Print, in exact form, the lines below from the one containing "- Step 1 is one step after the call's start" through the one containing "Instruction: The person", and omit all others.

EXCERPTED DATA section start

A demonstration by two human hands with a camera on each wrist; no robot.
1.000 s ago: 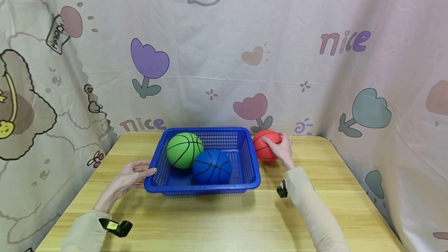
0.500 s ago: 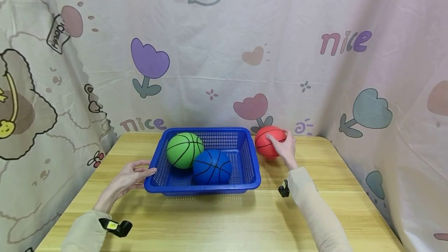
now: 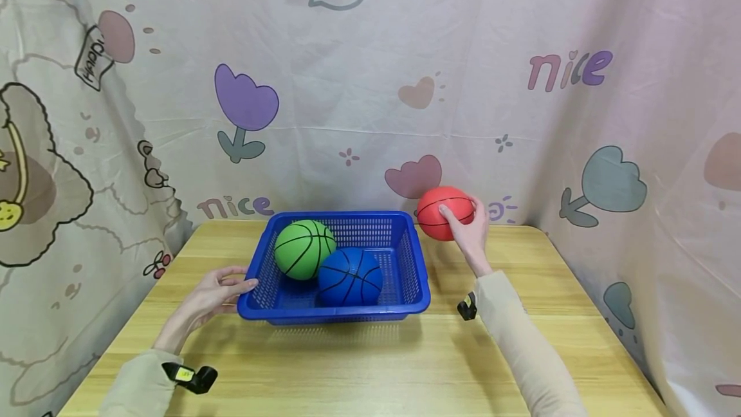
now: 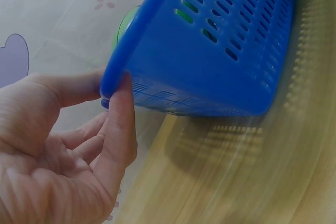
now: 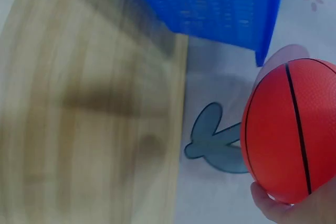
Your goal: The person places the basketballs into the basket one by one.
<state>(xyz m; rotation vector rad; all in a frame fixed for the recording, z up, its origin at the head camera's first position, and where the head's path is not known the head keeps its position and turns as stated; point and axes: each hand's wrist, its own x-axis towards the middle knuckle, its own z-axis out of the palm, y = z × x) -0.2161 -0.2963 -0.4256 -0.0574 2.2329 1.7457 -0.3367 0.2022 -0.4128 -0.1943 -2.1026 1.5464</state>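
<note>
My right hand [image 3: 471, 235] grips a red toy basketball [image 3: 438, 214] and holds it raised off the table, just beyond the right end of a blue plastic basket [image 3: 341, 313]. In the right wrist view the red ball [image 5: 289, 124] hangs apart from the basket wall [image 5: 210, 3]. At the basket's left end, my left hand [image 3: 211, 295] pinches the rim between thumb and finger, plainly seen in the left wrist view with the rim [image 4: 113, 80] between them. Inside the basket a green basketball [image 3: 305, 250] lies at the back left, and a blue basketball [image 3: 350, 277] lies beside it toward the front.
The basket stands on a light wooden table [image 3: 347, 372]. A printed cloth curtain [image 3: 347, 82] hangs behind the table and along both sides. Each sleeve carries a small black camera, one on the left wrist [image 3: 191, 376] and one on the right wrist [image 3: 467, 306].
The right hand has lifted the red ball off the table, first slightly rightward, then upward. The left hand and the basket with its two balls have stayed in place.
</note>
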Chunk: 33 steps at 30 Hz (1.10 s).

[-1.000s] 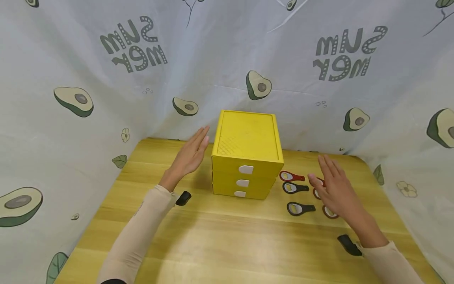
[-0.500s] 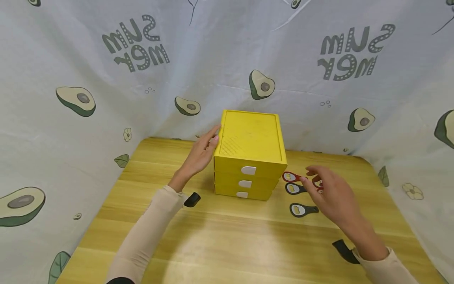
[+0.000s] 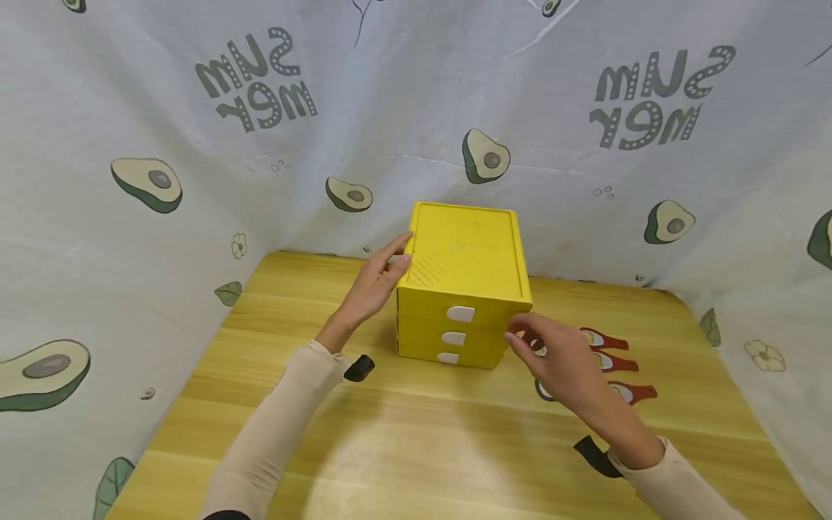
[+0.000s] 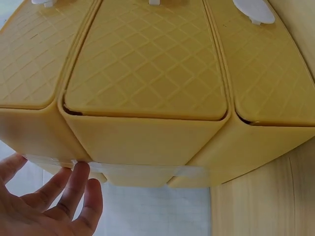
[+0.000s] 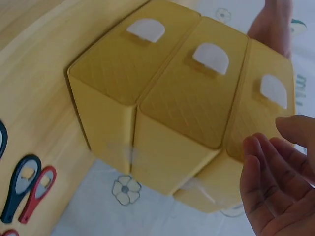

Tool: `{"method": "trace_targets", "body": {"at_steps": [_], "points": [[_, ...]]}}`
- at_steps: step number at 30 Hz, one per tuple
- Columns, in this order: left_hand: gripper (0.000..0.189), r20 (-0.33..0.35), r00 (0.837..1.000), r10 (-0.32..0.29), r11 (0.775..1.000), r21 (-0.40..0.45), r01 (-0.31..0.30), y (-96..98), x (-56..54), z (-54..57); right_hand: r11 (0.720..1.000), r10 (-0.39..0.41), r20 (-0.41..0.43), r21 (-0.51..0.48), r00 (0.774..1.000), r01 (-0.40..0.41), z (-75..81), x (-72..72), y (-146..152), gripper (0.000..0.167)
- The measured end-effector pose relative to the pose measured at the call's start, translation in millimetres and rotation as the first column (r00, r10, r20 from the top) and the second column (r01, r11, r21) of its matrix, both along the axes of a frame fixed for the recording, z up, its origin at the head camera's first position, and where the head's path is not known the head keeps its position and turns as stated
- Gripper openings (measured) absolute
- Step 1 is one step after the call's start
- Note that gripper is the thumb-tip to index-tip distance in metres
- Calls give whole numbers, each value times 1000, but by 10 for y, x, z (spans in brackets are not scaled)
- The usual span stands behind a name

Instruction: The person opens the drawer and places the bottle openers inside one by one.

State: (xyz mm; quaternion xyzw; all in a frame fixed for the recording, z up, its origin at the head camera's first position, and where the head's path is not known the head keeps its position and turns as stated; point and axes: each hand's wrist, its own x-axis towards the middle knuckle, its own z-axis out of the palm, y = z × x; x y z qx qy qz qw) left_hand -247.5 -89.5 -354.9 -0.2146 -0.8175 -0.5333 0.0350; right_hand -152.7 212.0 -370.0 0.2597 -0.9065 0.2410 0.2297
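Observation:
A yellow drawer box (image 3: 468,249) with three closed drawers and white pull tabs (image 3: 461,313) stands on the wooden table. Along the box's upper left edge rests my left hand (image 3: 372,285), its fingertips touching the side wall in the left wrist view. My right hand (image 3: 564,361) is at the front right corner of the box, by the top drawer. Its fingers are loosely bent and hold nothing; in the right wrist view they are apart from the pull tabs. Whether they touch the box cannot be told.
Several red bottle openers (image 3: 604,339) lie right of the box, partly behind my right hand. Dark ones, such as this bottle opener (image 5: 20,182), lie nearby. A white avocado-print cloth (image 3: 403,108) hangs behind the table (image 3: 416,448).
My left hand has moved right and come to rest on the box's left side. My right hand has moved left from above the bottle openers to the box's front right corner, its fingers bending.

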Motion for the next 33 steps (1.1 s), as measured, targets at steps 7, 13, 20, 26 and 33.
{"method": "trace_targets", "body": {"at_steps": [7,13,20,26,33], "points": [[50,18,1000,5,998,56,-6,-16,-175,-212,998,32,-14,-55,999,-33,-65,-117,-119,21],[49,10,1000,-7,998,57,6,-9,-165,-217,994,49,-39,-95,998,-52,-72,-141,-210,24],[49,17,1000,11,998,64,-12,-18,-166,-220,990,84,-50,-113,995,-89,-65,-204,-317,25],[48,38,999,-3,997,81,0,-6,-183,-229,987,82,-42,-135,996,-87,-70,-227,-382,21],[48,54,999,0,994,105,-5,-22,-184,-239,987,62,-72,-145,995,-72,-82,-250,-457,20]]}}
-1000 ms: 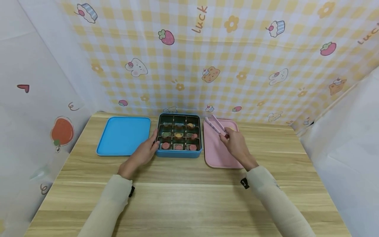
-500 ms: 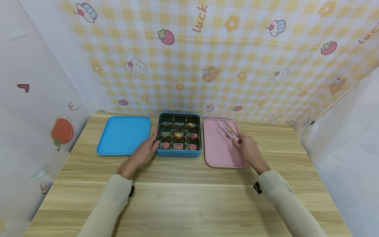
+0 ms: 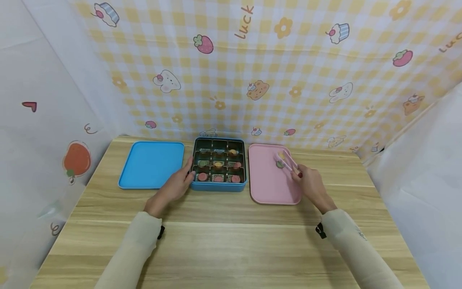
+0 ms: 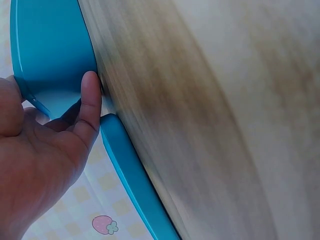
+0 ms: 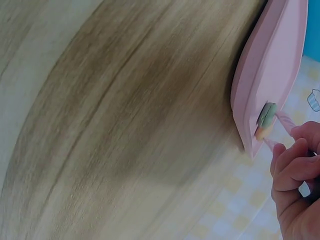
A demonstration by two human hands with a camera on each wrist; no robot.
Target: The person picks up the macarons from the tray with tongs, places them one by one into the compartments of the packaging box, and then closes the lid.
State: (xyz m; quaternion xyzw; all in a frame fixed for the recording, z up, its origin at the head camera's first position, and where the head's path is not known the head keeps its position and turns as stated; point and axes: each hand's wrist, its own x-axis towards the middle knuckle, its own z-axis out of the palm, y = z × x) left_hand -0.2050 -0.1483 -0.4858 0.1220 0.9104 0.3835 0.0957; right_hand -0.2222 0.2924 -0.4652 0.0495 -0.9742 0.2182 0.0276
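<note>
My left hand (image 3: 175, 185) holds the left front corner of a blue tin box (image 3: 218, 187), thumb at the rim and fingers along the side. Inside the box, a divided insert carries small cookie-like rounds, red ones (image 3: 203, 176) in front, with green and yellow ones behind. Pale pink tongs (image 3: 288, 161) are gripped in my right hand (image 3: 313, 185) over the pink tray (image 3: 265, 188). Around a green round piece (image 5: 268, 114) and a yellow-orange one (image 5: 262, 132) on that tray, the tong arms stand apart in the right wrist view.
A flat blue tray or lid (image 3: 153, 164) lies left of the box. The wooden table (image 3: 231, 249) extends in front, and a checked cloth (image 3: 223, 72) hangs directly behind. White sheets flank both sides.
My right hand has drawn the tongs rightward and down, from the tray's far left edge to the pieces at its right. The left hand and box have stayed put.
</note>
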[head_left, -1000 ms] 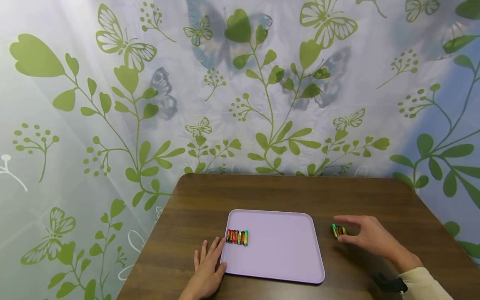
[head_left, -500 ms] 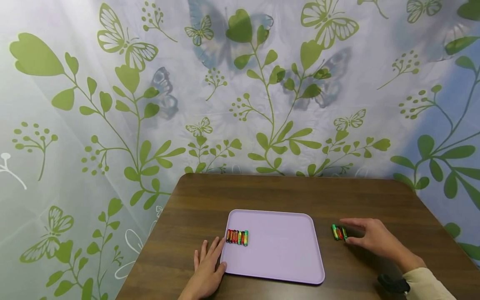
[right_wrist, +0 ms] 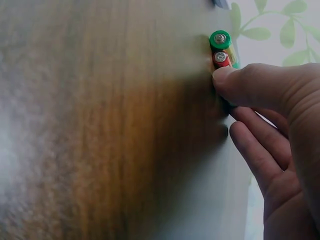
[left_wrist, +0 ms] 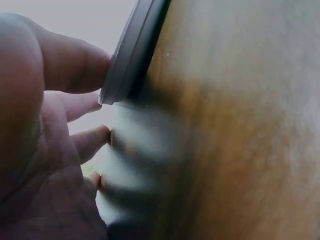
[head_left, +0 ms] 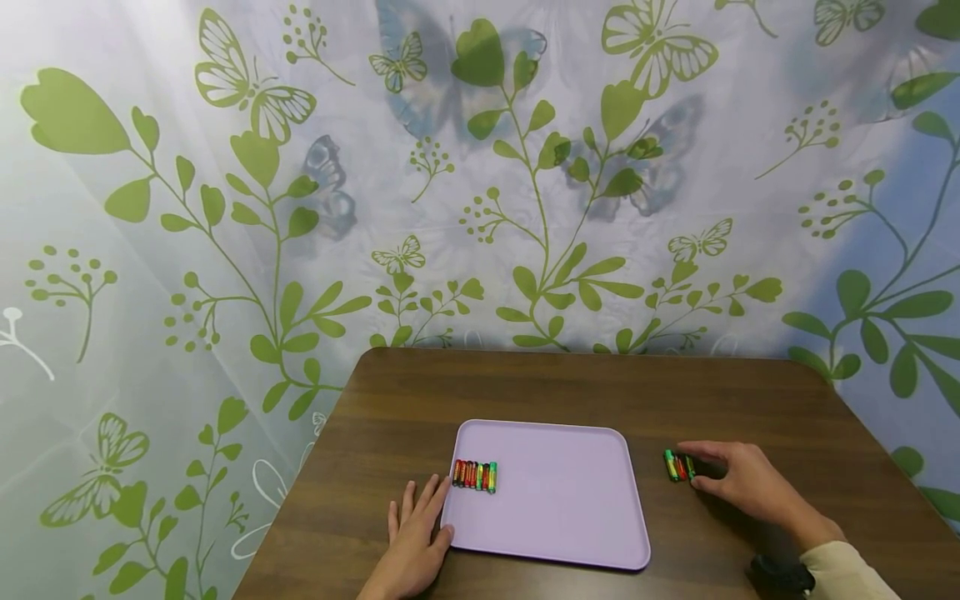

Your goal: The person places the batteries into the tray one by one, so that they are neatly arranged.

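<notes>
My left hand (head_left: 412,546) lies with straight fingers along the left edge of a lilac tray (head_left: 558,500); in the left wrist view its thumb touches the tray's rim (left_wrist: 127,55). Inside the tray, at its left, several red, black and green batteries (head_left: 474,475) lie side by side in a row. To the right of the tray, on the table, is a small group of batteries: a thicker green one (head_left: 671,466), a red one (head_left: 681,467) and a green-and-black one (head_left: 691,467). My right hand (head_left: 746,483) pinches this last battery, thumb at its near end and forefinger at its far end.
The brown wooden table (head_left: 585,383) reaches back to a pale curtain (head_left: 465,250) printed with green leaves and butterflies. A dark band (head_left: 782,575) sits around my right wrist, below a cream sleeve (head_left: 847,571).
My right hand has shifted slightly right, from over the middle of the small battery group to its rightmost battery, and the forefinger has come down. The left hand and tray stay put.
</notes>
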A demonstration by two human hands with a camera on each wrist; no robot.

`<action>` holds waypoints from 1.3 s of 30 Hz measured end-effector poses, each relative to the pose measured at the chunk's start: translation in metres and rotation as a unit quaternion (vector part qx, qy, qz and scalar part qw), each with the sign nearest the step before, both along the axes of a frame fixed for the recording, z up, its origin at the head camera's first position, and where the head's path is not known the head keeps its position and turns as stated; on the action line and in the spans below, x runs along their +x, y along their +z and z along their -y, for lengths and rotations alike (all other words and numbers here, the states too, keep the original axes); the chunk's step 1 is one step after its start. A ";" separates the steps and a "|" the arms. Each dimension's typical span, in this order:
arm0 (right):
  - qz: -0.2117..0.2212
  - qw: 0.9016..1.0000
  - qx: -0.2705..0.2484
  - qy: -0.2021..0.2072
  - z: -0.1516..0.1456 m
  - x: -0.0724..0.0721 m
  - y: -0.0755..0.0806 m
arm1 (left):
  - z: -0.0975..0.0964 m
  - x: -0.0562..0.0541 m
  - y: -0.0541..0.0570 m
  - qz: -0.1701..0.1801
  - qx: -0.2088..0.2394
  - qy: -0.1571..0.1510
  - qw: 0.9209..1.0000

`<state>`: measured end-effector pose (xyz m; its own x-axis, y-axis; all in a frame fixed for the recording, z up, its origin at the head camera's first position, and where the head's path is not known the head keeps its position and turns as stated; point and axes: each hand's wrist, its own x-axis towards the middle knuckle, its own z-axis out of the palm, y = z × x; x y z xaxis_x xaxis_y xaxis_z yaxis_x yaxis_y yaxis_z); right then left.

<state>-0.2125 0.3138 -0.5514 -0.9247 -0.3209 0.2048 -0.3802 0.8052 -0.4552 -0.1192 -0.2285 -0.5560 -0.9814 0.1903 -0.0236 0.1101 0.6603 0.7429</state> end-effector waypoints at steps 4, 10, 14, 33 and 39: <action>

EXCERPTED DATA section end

§ **RESULT FOR THIS EXERCISE**:
- Step 1 is one step after the call's start
- Note that gripper is the thumb-tip to index-tip distance in metres
- Calls give whole numbers, each value times 1000, but by 10 for y, x, z (spans in brackets are not scaled)
- The usual span stands behind a name

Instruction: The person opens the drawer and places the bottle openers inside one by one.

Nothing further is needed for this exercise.